INFORMATION SUPPLIED Start Marker

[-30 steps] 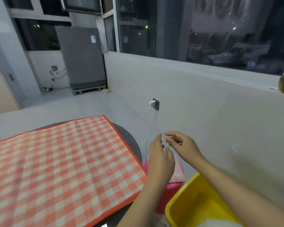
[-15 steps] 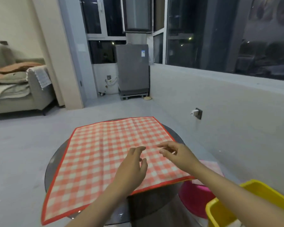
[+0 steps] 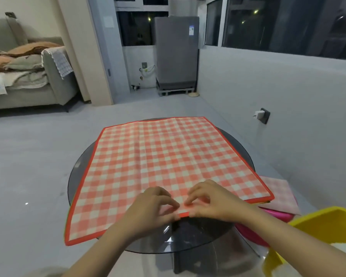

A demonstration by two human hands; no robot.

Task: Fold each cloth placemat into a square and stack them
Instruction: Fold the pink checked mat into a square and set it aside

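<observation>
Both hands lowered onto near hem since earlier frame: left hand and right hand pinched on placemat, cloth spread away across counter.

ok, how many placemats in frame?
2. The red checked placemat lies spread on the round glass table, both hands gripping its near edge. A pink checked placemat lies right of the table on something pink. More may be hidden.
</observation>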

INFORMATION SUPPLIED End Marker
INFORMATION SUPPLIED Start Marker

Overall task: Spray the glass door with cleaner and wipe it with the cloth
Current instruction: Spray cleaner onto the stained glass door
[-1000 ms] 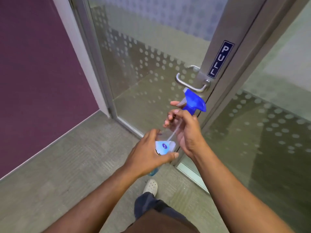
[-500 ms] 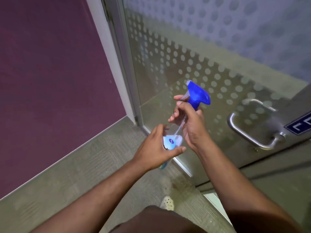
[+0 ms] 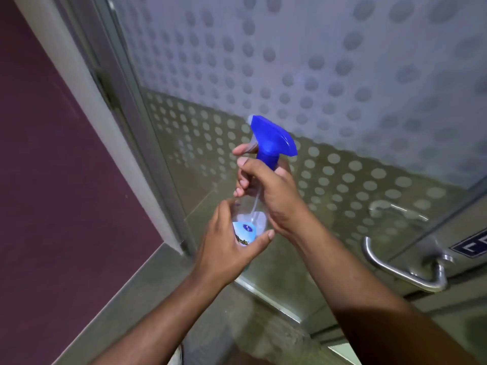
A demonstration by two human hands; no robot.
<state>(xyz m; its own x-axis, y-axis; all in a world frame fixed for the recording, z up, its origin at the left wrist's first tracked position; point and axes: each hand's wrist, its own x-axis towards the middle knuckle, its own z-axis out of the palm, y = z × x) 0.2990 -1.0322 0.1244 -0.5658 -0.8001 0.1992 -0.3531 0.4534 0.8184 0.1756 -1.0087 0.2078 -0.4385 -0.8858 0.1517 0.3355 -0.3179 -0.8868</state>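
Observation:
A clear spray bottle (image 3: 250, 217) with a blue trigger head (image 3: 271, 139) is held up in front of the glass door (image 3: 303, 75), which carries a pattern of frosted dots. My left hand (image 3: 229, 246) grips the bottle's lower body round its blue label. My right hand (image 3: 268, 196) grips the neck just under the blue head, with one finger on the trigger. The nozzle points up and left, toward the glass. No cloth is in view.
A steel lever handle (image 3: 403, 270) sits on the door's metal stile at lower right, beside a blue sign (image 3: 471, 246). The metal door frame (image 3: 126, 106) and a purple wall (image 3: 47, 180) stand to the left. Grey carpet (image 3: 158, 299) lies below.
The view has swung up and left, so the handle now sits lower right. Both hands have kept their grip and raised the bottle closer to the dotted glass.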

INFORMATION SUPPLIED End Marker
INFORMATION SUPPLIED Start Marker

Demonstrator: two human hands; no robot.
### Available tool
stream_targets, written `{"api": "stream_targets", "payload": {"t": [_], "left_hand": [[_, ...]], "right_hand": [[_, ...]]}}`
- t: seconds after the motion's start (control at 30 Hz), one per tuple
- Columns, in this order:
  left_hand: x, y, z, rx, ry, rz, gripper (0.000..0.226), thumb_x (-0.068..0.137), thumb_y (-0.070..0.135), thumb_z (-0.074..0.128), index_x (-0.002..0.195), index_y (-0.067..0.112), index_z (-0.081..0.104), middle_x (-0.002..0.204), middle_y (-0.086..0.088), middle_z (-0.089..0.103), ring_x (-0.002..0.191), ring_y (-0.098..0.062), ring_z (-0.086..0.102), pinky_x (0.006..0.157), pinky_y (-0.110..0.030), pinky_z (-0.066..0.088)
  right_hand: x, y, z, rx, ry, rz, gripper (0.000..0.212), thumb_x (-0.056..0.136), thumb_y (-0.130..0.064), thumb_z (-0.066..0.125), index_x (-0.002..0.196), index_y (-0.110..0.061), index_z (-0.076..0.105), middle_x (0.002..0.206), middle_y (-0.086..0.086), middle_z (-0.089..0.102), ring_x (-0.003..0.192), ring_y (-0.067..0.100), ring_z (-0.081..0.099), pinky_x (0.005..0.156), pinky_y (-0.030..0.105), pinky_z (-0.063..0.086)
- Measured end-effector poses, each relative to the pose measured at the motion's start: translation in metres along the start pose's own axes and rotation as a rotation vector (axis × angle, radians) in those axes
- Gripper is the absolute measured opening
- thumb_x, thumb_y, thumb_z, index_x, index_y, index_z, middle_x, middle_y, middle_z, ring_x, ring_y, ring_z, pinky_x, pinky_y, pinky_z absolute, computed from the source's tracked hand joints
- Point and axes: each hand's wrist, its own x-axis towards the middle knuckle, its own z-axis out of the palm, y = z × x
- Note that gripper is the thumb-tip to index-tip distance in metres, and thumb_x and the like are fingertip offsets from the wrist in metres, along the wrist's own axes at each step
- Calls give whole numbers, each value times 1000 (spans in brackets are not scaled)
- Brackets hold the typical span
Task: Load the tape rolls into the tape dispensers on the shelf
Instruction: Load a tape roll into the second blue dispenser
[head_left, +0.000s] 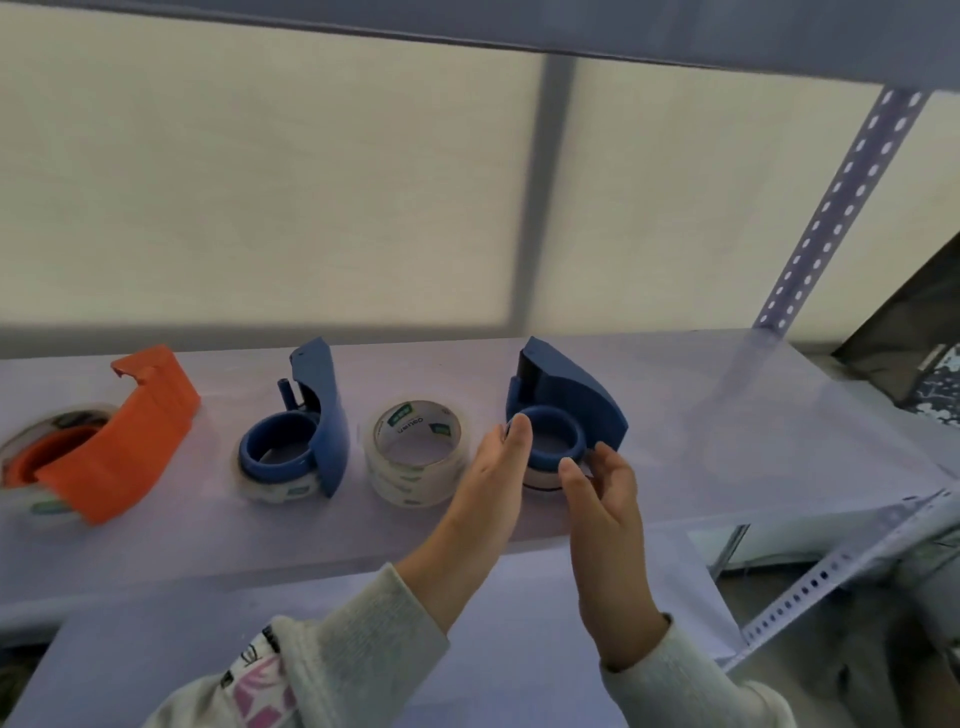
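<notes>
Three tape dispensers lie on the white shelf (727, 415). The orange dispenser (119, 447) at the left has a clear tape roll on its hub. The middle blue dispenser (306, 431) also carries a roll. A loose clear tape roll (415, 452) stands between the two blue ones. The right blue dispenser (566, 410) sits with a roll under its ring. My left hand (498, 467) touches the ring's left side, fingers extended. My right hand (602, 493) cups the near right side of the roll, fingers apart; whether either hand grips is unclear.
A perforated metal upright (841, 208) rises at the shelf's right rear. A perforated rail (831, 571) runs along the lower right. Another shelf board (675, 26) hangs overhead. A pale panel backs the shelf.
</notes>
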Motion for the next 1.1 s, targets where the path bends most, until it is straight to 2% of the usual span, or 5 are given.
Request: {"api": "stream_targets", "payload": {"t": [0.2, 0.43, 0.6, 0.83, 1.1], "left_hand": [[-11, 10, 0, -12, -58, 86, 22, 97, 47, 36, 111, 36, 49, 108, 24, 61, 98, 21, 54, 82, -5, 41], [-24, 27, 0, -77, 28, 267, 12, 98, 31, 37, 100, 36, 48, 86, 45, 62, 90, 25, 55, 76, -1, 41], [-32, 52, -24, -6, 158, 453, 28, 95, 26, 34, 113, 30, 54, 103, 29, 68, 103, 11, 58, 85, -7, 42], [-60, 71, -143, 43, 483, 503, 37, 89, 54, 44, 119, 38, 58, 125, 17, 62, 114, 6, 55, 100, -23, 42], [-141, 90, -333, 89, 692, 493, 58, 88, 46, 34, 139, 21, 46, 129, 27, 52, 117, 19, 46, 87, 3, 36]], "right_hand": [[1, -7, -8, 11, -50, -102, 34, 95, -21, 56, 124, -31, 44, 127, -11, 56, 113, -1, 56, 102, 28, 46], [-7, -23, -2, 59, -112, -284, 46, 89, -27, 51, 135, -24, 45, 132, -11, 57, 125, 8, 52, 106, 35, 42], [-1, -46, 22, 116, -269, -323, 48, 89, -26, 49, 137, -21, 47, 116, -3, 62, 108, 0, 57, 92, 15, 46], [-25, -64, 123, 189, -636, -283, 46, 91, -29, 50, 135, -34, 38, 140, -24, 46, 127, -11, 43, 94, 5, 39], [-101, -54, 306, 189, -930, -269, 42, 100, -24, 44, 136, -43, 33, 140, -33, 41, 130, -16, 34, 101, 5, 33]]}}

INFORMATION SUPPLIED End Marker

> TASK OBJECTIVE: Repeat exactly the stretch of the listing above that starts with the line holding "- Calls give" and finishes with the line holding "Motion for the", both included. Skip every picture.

> REPLY:
- Calls give whole numbers, each value times 1000 (spans in brackets are not scaled)
- Brackets hold the typical span
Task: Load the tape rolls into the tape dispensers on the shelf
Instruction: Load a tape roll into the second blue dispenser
[head_left, +0.000s] 
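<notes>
Three tape dispensers lie on the white shelf (727, 415). The orange dispenser (119, 447) at the left has a clear tape roll on its hub. The middle blue dispenser (306, 431) also carries a roll. A loose clear tape roll (415, 452) stands between the two blue ones. The right blue dispenser (566, 410) sits with a roll under its ring. My left hand (498, 467) touches the ring's left side, fingers extended. My right hand (602, 493) cups the near right side of the roll, fingers apart; whether either hand grips is unclear.
A perforated metal upright (841, 208) rises at the shelf's right rear. A perforated rail (831, 571) runs along the lower right. Another shelf board (675, 26) hangs overhead. A pale panel backs the shelf.
</notes>
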Motion for the next 1.1 s, targets where the path bends most, until it is straight to 2% of the usual span, or 5 are given.

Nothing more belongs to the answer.